Not a huge improvement, nonetheless we’re able to predict movie prices to within a fraction of a standard deviation of estimated profit margin, this should still help, and we were able to capture an R^2 score of 72% based on basic information about the movie including the name of the director and cast, director and cast facebook likes, and critical information.

Some of these wouldn’t be available before a movie came out so that makes the model less useful.

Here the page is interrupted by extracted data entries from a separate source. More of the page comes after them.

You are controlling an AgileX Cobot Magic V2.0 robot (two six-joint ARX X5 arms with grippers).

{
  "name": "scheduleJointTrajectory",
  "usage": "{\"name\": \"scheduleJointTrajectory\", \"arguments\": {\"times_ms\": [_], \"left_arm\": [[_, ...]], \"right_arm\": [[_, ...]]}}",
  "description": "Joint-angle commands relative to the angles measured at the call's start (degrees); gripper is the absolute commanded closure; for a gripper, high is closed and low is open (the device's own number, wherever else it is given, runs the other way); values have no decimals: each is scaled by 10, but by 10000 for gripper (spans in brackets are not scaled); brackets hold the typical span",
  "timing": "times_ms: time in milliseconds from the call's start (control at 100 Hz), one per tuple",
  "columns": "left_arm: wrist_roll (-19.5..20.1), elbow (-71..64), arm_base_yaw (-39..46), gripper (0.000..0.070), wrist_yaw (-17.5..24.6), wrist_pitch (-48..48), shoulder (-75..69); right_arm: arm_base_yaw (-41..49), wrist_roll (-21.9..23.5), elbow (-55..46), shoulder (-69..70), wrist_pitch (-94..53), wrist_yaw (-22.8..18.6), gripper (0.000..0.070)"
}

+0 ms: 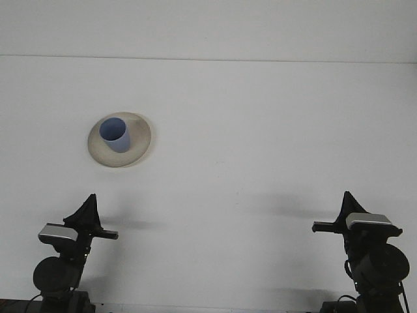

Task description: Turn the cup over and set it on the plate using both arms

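Note:
A light blue cup (116,134) stands upright, mouth up, on a round beige plate (138,145) at the left middle of the white table. My left gripper (87,214) sits low near the front left edge, well short of the plate and holding nothing. At the front right my right gripper (345,207) is also low, far from the cup and empty. From this angle I cannot make out whether either gripper is open or shut.
The white table (260,143) stretches back to a white wall (208,26). Only the plate with the cup stands on it.

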Motion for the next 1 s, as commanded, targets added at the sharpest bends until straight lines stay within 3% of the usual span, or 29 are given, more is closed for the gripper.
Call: {"name": "scheduleJointTrajectory", "arguments": {"times_ms": [0,990], "left_arm": [[7,-11,1,689,-2,14,-1],[4,-11,1,688,-2,19,-1]], "right_arm": [[1,1,7,2,8,2,697],[0,1,5,-5,8,2,697]]}}
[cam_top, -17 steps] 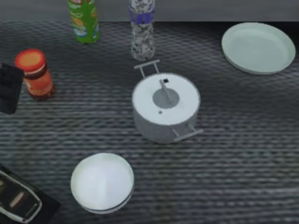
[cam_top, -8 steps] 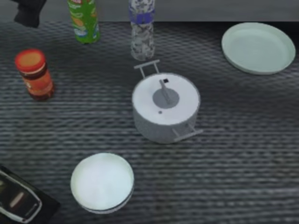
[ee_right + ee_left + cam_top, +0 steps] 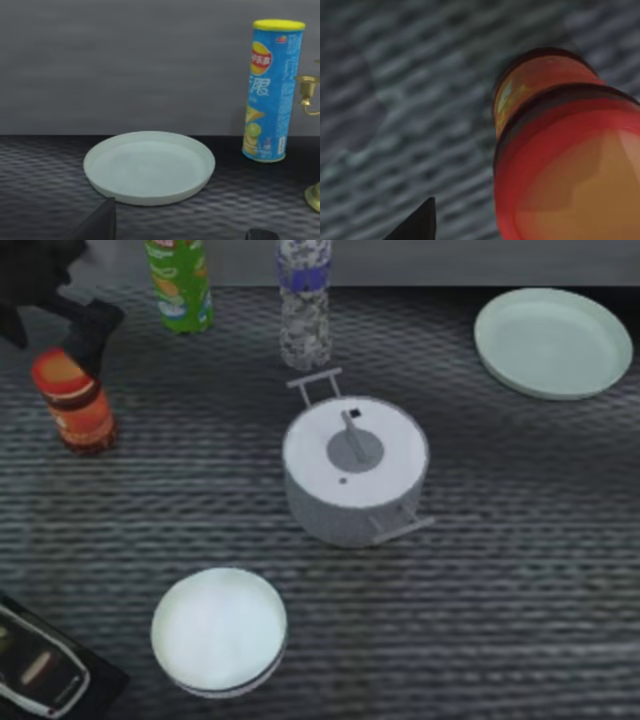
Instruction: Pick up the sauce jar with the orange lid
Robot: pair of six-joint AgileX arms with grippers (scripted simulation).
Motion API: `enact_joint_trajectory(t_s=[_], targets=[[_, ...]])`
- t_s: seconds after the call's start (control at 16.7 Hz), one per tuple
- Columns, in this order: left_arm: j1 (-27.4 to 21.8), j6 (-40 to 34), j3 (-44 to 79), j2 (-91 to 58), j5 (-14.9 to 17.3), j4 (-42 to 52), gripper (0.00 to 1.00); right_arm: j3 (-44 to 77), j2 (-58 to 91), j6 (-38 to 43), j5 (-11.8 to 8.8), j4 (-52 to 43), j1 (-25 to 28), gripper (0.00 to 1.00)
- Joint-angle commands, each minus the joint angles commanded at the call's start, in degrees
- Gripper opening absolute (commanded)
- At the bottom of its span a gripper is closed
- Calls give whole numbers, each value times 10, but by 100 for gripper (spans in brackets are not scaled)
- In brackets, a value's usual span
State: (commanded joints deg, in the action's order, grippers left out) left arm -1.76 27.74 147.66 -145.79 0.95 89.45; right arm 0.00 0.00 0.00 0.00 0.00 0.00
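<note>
**Kid:** What is the biggest thing on the table (image 3: 520, 570)?

**Me:** The white pot with the lid (image 3: 355, 468). It sits in the middle. Next biggest are the pale green plate (image 3: 553, 340) at the far right and the white bowl (image 3: 219, 630) near the front. I don't need any of them.

**Kid:** And the tall things at the back?

**Me:** A green can (image 3: 180, 282) and a clear bottle with a blue band (image 3: 304, 302). Not mine either. My right wrist camera also sees a blue chip can (image 3: 271, 90) beside the plate.

**Kid:** So where is the one you want?

**Me:** The sauce jar with the orange lid (image 3: 74, 400) stands upright on the left side of the table, well apart from the pot. It is on the table, not lifted.

**Kid:** Do you have it?

**Me:** Not yet. My left gripper (image 3: 55, 315) hangs just above the jar and covers part of the lid. My left wrist camera shows the lid very close. One dark fingertip (image 3: 417, 222) is off to the side of the jar, not touching it. I cannot tell if my fingers are spread or pressed together.

**Kid:** What is left?

**Me:** I think nearly all of it: go down around the jar, squeeze, then lift. My right arm is parked out of the top view.
</note>
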Motion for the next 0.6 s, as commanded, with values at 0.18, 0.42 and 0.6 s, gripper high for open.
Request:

I wonder if it is possible to predict gross to within one standard deviation even if we remove critical information: imdb score, number of user reviews, and number of critical reviews.

abt_pre = abt.drop(columns = ['num_critic_for_reviews', 'num_voted_users', 'num_user_for_reviews', 'imdb_score'])
X_pre = abt_pre.drop(columns = ['gross'])
y_pre = abt.gross

(X_pre_train, X_pre_test, y_pre_train, y_pre_test) = train_test_split(X_pre, y_pre, test_size=0.2, random_state=1234)
print(X_pre_train.shape, X_pre_test.shape, y_pre_train.shape, y_pre_test.shape)

(2459, 110) (615, 110) (2459,) (615,)

fitted_models_pre = {}

for name, pipeline in pipelines.items():
    model = GridSearchCV(pipeline, hyperparameters[name], cv=10, n_jobs=-1)
    model.fit(X_pre_train, y_pre_train)
    fitted_models_pre[name] = model
    print(name, 'has been fitted.')

lasso has been fitted.

  return self.fit(X, y, **fit_params).transform(X)

ridge has been fitted.

enet has been fitted.

rf has been fitted.

gb has been fitted.

for name, model in fitted_models_pre.items():
    print(name, type(model))

lasso <class 'sklearn.model_selection._search.GridSearchCV'>
ridge <class 'sklearn.model_selection._search.GridSearchCV'>
enet <class 'sklearn.model_selection._search.GridSearchCV'>
rf <class 'sklearn.model_selection._search.GridSearchCV'>
gb <class 'sklearn.model_selection._search.GridSearchCV'>

for name, model in fitted_models_pre.items():
    try:
        model.predict(X_pre_test)
        print(name, 'has can be predicted.')
    except NotFittedError as e:
        print(repr(e))

lasso has can be predicted.
ridge has can be predicted.
enet has can be predicted.
rf has can be predicted.
gb has can be predicted.


  Xt = transform.transform(Xt)

for name, model in fitted_models_pre.items():
    pred=model.predict(X_pre_test)
    print(name)
    print('---------')
    print('R^2:', r2_score(y_pre_test, pred))
    print('MAE:', mean_absolute_error(y_pre_test,pred))
    print()

lasso
---------
R^2: 0.49931838103619997
MAE: 34377721.31137128

ridge
---------
R^2: 0.4984129637794107
MAE: 34358785.48021498

enet
---------
R^2: 0.49865728288734834
MAE: 34359875.78074347

rf
---------
R^2: 0.5809882590723332
MAE: 30897302.40704065

gb
---------
R^2: 0.5891104892117891
MAE: 30378141.617756207



  Xt = transform.transform(Xt)

Even without the critical information we were able to predict movie gross to within ~30M, less than half the standard deviation of estimated movie profti.